А генерал между тем весело, но настойчиво вел свою линию, за ней надо было следовать сосредоточенно.
— Пожалуй, — повторил британец. — Но я сейчас думаю не об учтивости. Бог уж с ней, с учтивостью, возьмемся за нее после победы. Нет слов, посольство, конечно, поможет. Выделят вам девицу-красавицу с розовыми губками да с синими ресничками, а жизнь у пленных, как можно догадаться, не рай. Там и вонь, и словеса не для девичьего ушка. Настрадается она, и вы вместе с ней, с беднягой. О пленных и думать будет некогда. Не женское это дело — возиться с пленными.
— Что правда, то правда, сэр, — ответил Комлев. — Мы и не возражаем против вашего капитана. Наоборот, тронуты вниманием. Как-никак — прибалтиец, можно сказать, земляк. Если он действительно будет в нашем распоряжении, если он постарается избежать попытки командовать нами, вопрос можно полагать согласованным. Добрый совет — другое дело, будем лишь признательны.
— Только совет. И только добрый, — заверил генерал, и это заверение увенчало первую встречу ладным мужским согласием. Уступка, на которую пошел Комлев, осложнениями не грозила.

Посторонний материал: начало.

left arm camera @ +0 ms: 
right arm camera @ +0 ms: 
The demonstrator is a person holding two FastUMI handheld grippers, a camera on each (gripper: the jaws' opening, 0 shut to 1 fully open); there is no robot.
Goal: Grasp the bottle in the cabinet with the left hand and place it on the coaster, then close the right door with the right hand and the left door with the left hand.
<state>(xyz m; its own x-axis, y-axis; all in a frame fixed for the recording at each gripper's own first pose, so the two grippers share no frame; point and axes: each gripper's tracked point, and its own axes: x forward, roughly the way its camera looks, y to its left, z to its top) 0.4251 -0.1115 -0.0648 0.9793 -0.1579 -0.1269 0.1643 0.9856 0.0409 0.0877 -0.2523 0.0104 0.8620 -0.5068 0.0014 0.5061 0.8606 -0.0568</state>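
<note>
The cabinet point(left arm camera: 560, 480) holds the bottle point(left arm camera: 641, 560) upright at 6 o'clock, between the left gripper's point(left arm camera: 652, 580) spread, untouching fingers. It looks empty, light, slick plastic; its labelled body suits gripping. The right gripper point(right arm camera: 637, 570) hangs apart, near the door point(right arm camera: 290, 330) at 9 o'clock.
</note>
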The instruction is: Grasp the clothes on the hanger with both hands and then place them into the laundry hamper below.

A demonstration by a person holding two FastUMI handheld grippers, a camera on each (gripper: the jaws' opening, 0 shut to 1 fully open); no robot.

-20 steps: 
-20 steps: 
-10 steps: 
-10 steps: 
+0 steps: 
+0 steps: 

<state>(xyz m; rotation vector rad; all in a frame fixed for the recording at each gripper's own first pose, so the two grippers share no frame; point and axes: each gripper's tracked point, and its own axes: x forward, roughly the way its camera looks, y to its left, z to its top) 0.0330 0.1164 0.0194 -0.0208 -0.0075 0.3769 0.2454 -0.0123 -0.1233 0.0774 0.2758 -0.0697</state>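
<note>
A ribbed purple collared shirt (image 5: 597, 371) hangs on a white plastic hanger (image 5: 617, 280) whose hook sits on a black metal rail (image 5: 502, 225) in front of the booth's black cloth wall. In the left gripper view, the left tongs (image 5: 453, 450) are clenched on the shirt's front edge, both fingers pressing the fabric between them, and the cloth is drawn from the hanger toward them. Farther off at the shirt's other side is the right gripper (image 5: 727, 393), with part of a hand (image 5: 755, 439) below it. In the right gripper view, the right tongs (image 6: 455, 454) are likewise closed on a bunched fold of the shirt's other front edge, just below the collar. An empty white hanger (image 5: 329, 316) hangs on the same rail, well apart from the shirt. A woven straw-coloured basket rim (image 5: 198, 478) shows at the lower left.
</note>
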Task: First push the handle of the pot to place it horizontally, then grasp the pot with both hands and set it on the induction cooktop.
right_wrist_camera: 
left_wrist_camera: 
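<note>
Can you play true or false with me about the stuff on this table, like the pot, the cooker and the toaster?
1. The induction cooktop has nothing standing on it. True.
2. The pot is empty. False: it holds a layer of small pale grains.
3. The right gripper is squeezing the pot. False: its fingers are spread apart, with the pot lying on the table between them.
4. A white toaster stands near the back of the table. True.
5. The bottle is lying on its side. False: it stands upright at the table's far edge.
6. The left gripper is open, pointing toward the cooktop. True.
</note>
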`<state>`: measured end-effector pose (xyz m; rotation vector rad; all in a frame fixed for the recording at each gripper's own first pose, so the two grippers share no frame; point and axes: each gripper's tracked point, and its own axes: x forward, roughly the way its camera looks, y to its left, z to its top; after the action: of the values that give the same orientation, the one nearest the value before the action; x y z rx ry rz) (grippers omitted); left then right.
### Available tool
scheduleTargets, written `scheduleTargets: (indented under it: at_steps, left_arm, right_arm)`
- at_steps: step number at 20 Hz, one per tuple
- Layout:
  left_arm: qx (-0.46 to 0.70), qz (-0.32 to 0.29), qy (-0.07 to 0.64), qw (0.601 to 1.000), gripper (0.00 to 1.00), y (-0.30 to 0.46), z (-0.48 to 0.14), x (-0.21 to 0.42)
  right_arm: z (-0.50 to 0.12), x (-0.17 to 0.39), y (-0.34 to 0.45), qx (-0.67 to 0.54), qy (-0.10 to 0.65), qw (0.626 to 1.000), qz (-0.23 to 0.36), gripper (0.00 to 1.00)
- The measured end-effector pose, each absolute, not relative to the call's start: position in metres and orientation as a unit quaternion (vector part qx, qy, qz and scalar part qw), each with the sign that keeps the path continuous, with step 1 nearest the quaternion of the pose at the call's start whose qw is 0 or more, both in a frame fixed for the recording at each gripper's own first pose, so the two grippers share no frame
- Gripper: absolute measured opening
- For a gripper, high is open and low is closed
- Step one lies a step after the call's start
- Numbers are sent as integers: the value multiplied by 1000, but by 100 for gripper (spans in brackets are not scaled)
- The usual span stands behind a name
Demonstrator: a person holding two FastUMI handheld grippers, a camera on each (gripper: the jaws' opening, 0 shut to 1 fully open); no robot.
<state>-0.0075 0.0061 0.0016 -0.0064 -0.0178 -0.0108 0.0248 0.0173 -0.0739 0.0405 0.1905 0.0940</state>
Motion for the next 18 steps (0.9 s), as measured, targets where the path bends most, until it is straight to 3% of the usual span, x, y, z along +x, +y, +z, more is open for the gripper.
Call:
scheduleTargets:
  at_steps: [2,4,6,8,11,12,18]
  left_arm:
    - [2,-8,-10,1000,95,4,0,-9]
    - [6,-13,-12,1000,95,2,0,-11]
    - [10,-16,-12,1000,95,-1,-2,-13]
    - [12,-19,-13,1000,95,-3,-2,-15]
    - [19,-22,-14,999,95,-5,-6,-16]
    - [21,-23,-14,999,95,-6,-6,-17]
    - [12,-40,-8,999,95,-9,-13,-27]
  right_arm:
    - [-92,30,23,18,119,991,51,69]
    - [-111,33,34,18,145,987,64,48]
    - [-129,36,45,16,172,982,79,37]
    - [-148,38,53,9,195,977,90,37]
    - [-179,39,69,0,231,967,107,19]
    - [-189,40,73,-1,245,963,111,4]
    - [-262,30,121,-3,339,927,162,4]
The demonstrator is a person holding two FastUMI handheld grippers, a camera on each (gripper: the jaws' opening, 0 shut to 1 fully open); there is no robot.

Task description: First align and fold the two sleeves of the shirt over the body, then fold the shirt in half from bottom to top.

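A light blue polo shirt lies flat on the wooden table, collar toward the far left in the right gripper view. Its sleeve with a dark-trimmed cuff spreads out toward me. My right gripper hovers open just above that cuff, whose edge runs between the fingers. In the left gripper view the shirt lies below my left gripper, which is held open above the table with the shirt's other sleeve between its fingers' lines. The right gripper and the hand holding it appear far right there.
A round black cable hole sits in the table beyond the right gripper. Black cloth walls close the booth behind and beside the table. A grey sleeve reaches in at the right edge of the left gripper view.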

При выходе из генеральского кабинета Жичин столкнулся с молоденькой секретаршей. Он тотчас же попросил извинения, но ему показалось, что девушка не расслышала, и он решил дождаться ее в приемной. И Комлева склонил к ожиданию, хотя тот торопил ехать в Париж. Когда девушка вернулась, Жичин извинился вновь, на этот раз внятно, без спешки.
— Ну что вы, сэр, — ответила она смущенно. — Виновата одна я. Звонок еще тренькал, а я ринулась, как на пожар. Сама сейчас удивляюсь своему усердию. — Она кокетливо улыбнулась: — Я вас не ушибла?
— К сожалению, нет, — ответил за Жичина Комлев.
— Почему к сожалению? — Девушка удивленно вскинула брови:
— Подполковник шутит, — сказал Жичин. — Как вас зовут?
— Элизабет. Элизабет Филдинг. А еще точнее — сержант Филдинг.
— У вас весьма деловой начальник, сержант.
— Конечно, сэр. Генералы и должны быть деловыми.
— Я хотел бы узнать ваш телефон.
— Мой или генерала?
— У вас разные телефоны?
— Нет, один и тот же.
— Тогда какая разница?
— О-о, большая сэр. Я должна знать, кому вы будете звонить.
— Резонно. — Жичин рассмеялся. — Резонно и деловито, по-генеральски.
— Иначе нельзя, сэр. Война есть война.
В Париже, в посольстве, их ожидала добрая весть: по распоряжению посла их миссии были выделены отдельный двухэтажный особняк и большой автомобиль отечественной марки. На радостях подполковник Комлев пригласил Николая Дмитриевича, одарившего их этой вестью, в свой отель в гости, чтоб отметить первые парижские шаги.